--- Goal of the exercise ---
Repeat exactly, and only, the lines from the one containing "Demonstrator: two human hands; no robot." through the last line of the data below.
----------------------------------------
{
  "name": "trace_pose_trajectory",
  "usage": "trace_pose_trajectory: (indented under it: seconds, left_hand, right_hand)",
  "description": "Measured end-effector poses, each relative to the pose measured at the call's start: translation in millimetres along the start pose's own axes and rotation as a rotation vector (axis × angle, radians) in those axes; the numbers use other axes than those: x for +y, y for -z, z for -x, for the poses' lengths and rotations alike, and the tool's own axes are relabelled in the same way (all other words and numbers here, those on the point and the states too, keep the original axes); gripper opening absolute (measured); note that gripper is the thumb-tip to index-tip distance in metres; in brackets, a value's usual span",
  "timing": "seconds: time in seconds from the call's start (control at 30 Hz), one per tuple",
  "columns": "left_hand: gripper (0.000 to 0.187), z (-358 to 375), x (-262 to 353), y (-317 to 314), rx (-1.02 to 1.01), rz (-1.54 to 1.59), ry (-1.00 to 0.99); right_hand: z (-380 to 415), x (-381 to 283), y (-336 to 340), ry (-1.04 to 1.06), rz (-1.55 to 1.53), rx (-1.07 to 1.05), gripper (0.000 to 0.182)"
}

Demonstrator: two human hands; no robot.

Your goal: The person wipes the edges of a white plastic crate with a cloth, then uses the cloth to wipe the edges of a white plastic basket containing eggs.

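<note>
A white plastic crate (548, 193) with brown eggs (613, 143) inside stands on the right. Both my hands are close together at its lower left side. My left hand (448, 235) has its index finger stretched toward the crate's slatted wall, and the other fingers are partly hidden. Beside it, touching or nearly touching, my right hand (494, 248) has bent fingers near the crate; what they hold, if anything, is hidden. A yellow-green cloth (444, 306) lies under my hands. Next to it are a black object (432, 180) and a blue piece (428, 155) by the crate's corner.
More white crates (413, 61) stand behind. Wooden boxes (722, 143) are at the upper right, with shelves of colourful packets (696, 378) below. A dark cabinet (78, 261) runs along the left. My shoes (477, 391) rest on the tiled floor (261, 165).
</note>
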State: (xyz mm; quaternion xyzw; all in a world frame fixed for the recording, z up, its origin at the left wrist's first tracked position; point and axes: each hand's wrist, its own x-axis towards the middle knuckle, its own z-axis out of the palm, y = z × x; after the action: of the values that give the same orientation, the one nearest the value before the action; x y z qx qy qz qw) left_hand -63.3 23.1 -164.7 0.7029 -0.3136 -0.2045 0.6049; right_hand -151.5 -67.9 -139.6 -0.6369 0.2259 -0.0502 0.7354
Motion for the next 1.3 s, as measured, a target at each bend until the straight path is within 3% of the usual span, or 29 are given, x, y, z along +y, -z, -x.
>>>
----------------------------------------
--- Completed task ---
Demonstrator: two human hands; no robot.

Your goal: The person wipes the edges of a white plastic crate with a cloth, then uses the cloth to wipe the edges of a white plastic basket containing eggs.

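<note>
A white plastic crate (548, 193) with brown eggs (613, 143) inside stands on the right. Both my hands are close together at its lower left side. My left hand (448, 235) has its index finger stretched toward the crate's slatted wall, and the other fingers are partly hidden. Beside it, touching or nearly touching, my right hand (494, 248) has bent fingers near the crate; what they hold, if anything, is hidden. A yellow-green cloth (444, 306) lies under my hands. Next to it are a black object (432, 180) and a blue piece (428, 155) by the crate's corner.
More white crates (413, 61) stand behind. Wooden boxes (722, 143) are at the upper right, with shelves of colourful packets (696, 378) below. A dark cabinet (78, 261) runs along the left. My shoes (477, 391) rest on the tiled floor (261, 165).
</note>
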State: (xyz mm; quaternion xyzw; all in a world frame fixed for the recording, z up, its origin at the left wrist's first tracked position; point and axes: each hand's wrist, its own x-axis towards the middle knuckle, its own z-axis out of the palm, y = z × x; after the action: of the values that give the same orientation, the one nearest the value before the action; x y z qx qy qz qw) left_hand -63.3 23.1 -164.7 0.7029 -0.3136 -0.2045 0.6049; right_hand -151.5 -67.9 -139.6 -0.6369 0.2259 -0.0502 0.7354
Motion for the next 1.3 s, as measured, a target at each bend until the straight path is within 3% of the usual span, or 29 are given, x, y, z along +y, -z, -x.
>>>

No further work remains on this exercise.